One-third of small business owners say that the downturn has affected their plans to become more environmentally friendly, according to a Wells Fargo/Gallup Survey. Seventeen percent of small business owners say their companies are doing very little or nothing at all to help the environment.
"I wouldn't say they're abandoning green efforts," says Stephanie Rico, assistant vice president of environmental affairs at Wells Fargo. "But I might call it a pause."
She notes that not all eco-friendly initiatives are expensive though. "Some efforts are quite easy, cost nothing, and save a lot," she says, pointing to steps like conserving water and paper, recycling more, and utilizing natural light. "There are a lot of really simple 'low-hanging fruit actions' that businesses can take," she says.
The trouble arises when businesses have already incorporated these measures and are looking to do more. "Investments in more energy efficient equipment will pay off in the long term, but they might not have the capital to make those changes now."

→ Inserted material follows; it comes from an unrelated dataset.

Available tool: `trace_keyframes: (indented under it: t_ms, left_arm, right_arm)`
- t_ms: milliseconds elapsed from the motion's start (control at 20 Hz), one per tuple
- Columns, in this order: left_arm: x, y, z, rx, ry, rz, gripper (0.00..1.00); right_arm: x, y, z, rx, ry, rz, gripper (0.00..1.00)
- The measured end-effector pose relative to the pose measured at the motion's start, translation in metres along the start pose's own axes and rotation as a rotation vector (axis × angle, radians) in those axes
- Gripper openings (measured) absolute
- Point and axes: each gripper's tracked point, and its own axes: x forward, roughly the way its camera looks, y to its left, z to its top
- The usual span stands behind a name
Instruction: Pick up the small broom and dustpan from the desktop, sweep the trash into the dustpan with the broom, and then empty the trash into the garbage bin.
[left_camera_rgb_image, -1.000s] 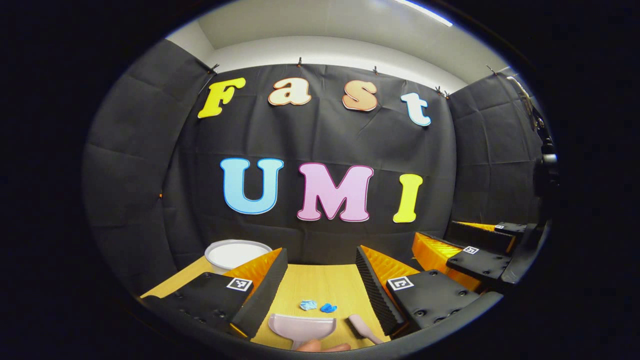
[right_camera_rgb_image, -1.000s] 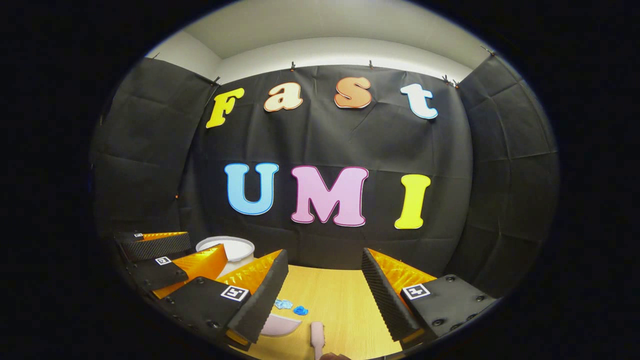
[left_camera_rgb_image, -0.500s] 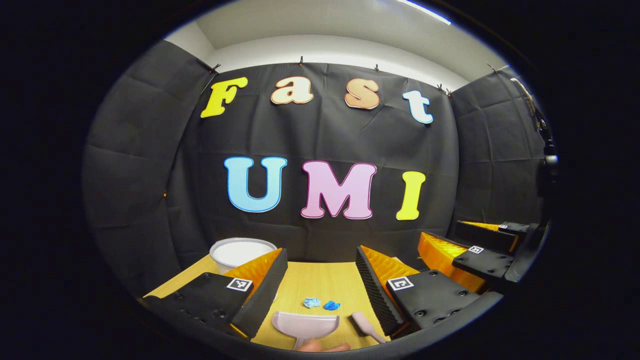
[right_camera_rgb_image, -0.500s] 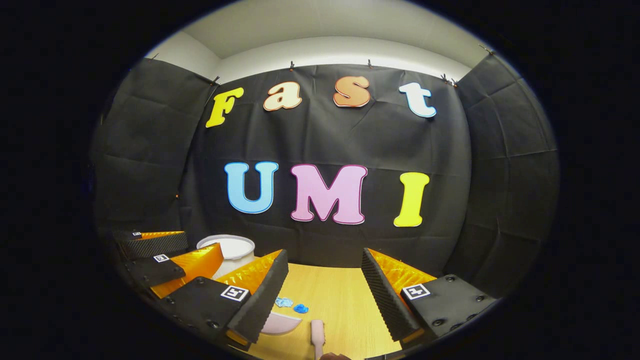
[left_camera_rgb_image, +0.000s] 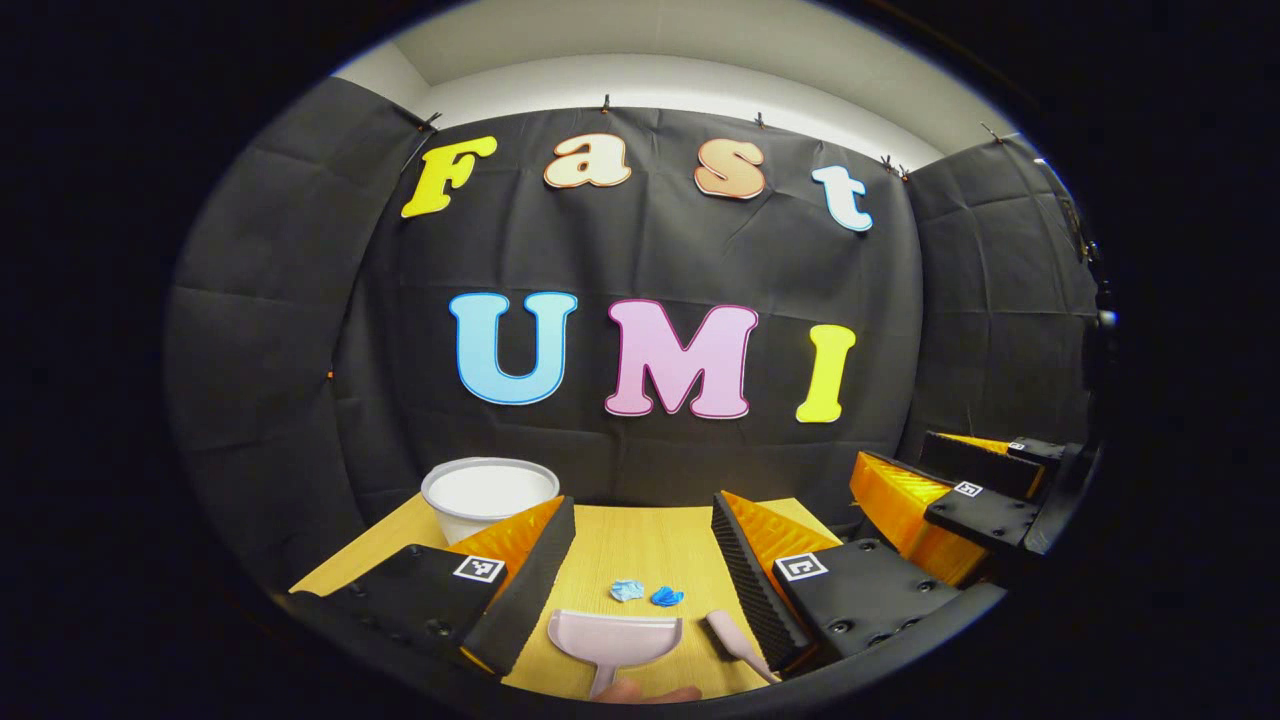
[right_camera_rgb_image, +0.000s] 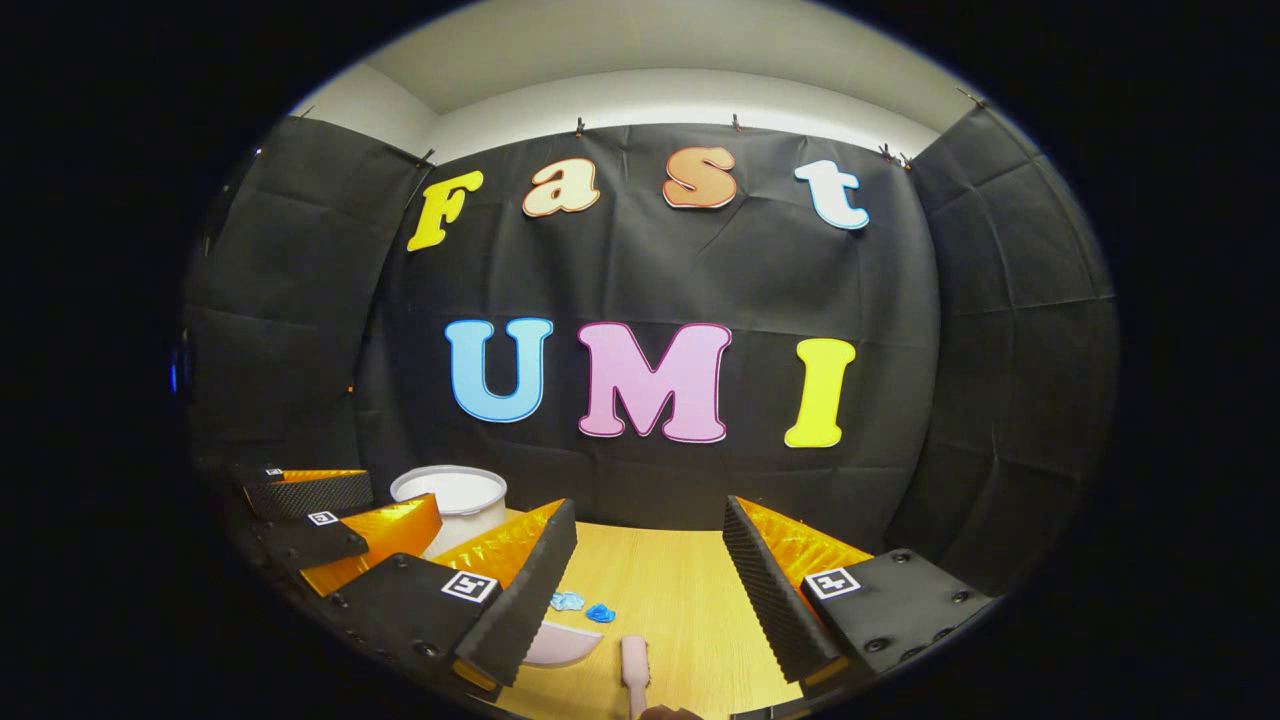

The survey revealed that "younger" businesses (5 years or less in operation) are more likely than more established businesses to say they are doing as much as possible or everything that can be justified by cost (66 percent vs. 48 percent) to benefit the environment.
Rico says this makes sense. "Older businesses already have their infrastructure in place. I would imagine that it might be more difficult for them to change things," she says. "Younger businesses have to make infrastructure investments anyway. So, in that way, they are ahead of the curve."